##### Data

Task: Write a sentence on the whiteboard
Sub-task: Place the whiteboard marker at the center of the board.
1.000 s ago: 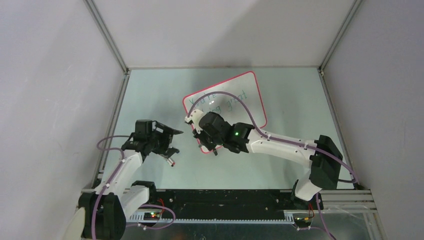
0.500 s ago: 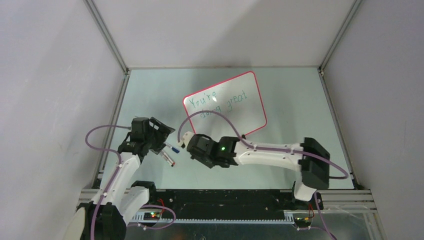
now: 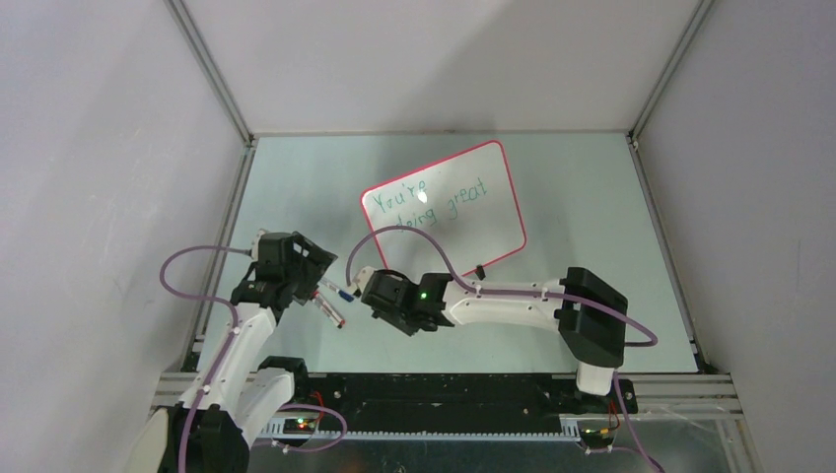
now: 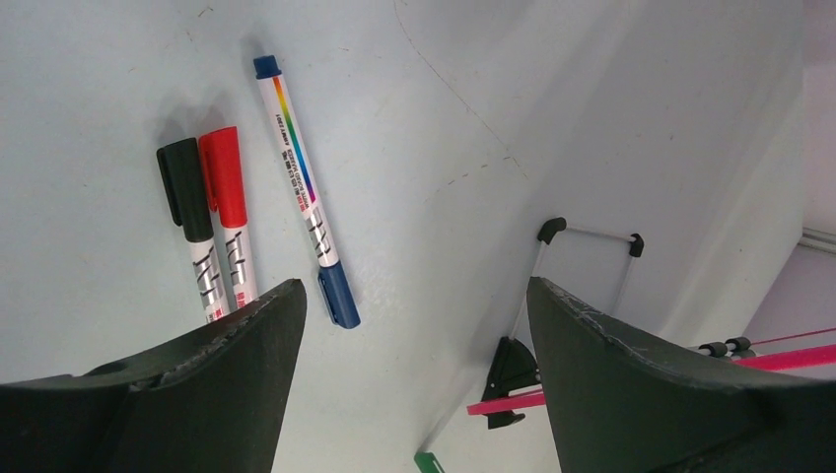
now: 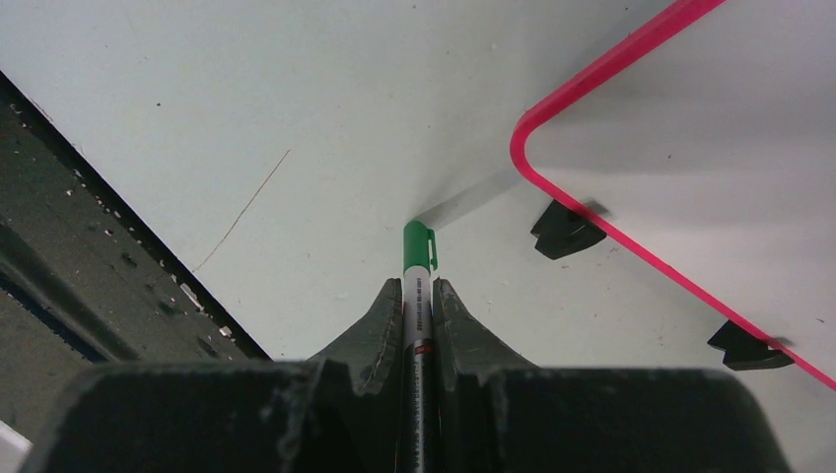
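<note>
Started on the left. Found the left gripper [image 4: 412, 301] wide apart and holding nothing, hung over the bench [image 4: 473, 99]. Shifted back a little since a second ago, yet stayed just as wide. Spotted under it a black pen [image 4: 187, 197], a red pen [image 4: 225, 187] touching it, and a blue pen [image 4: 304, 187] just beside them.

Next, in the middle, found the right gripper [image 5: 419, 286] squeezed tight on a green pen [image 5: 418, 251], its capped green end poking out past the tips. Sat at the near corner of the whiteboard [image 3: 483, 222] a second ago. Pulled off it since, toward the left and the front of the bench, close to the other pens.

Last, on the right and further back, saw the whiteboard resting on its small black feet [image 5: 567, 229], with green words [image 3: 429, 202] reading "You're doing great". Looked finished, going by that full line and the pull-away. Probably only left to set the green pen down by the rest.
</note>
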You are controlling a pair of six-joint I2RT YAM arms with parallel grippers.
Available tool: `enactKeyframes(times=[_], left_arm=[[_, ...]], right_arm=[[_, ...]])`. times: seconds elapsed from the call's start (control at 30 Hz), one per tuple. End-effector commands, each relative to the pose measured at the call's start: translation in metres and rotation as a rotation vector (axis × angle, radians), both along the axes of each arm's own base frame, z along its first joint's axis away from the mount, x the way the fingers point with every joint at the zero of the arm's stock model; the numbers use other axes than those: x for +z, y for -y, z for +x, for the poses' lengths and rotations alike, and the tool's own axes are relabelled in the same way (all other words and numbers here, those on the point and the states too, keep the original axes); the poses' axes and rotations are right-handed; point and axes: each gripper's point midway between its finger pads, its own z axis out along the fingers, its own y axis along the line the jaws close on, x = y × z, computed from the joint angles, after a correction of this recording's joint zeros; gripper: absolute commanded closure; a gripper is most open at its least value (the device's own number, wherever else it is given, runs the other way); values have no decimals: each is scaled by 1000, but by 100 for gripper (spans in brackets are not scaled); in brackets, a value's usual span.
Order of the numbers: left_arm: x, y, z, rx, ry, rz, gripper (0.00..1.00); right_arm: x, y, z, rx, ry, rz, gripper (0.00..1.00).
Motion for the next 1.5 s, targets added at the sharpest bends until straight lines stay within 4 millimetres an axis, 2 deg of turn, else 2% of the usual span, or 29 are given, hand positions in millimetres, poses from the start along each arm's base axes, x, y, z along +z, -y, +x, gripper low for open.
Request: enactKeyframes(times=[0.0,0.07,0.17,0.23,0.4,0.43,0.47,0.53,0.6,0.83,0.97,1.2,1.47], left_arm=[[10,-10,5,12,31,50,14],[11,-10,5,8,36,54,14],[14,-9,6,-5,50,59,14],[17,-8,7,-21,67,61,15],[26,-6,8,-38,127,66,15],[26,-7,8,-35,129,68,15],[27,-9,7,-27,134,75,15],[27,-13,6,-14,131,89,15],[28,-15,4,-7,123,102,15],[41,-31,2,43,139,169,15],[54,-41,-2,85,166,211,15],[77,-68,-17,183,181,318,15],[102,-108,-45,358,152,462,15]], right_arm=[[14,2,-4,3,-38,51,100],[31,-1,-5,11,-39,96,100],[44,-2,-6,17,-36,117,100],[40,0,-6,11,-31,96,100],[-2,7,-6,-5,-30,-18,100],[121,17,-11,0,61,297,100],[17,5,-9,-6,-16,47,100],[-18,9,-10,-14,-36,-34,100],[-12,5,-7,-21,-19,-11,100],[64,-28,24,-112,159,277,100],[85,-49,43,-167,273,406,100],[109,-86,65,-149,403,559,100],[100,-107,89,-131,496,596,100]])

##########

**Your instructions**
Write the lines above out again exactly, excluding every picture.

**Result of the task**
Task: Write a sentence on the whiteboard
Sub-task: Place the whiteboard marker at the center of the board.
1.000 s ago: 
0.500 s ago: 
now: 
now: 
now: 
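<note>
Started on the left. Found the left gripper [image 4: 412, 301] wide apart and holding nothing, hung over the bench [image 4: 473, 99]. Shifted back a little since a second ago, yet stayed just as wide. Spotted under it a black pen [image 4: 187, 197], a red pen [image 4: 225, 187] touching it, and a blue pen [image 4: 304, 187] just beside them.

Next, in the middle, found the right gripper [image 5: 419, 286] squeezed tight on a green pen [image 5: 418, 251], its capped green end poking out past the tips. Sat at the near corner of the whiteboard [image 3: 483, 222] a second ago. Pulled off it since, toward the left and the front of the bench, close to the other pens.

Last, on the right and further back, saw the whiteboard resting on its small black feet [image 5: 567, 229], with green words [image 3: 429, 202] reading "You're doing great". Looked finished, going by that full line and the pull-away. Probably only left to set the green pen down by the rest.
</note>
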You are controlling a pair of six-joint I2RT YAM arms with parallel grippers.
Available tool: `enactKeyframes(times=[_], left_arm=[[_, ...]], right_arm=[[_, ...]])`. times: seconds elapsed from the call's start (control at 30 Hz), one per tuple. End-effector commands, each relative to the pose measured at the call's start: translation in metres and rotation as a rotation vector (axis × angle, radians), both along the axes of each arm's own base frame, z along its first joint's axis away from the mount, x the way the fingers point with every joint at the zero of the arm's stock model; the numbers use other axes than those: x for +z, y for -y, z for +x, for the poses' lengths and rotations alike, and the tool's own axes are relabelled in the same way (all other words and numbers here, those on the point and the states too, keep the original axes); the poses' axes and rotations are right-handed; point and axes: each gripper's point midway between its finger pads, its own z axis out along the fingers, its own y axis along the line the jaws close on, x = y × z, computed from the joint angles, after a correction of this recording's joint zeros; gripper: absolute commanded closure; a gripper is most open at its least value (the device's own number, wherever else it is given, runs the other way); values have no decimals: each is scaled by 1000, but by 100 for gripper (spans in brackets are not scaled); in brackets, a value's usual span.
Order of the numbers: left_arm: x, y, z, rx, ry, rz, gripper (0.00..1.00); right_arm: x, y, z, rx, ry, rz, gripper (0.00..1.00).
Motion for the next 1.5 s, targets added at the sharpest bends until straight lines stay within 4 millimetres an axis, 2 deg of turn, else 2% of the usual span, or 29 are given, hand positions in millimetres, poses from the start along each arm's base axes, x, y, z along +z, -y, +x, gripper low for open.
Request: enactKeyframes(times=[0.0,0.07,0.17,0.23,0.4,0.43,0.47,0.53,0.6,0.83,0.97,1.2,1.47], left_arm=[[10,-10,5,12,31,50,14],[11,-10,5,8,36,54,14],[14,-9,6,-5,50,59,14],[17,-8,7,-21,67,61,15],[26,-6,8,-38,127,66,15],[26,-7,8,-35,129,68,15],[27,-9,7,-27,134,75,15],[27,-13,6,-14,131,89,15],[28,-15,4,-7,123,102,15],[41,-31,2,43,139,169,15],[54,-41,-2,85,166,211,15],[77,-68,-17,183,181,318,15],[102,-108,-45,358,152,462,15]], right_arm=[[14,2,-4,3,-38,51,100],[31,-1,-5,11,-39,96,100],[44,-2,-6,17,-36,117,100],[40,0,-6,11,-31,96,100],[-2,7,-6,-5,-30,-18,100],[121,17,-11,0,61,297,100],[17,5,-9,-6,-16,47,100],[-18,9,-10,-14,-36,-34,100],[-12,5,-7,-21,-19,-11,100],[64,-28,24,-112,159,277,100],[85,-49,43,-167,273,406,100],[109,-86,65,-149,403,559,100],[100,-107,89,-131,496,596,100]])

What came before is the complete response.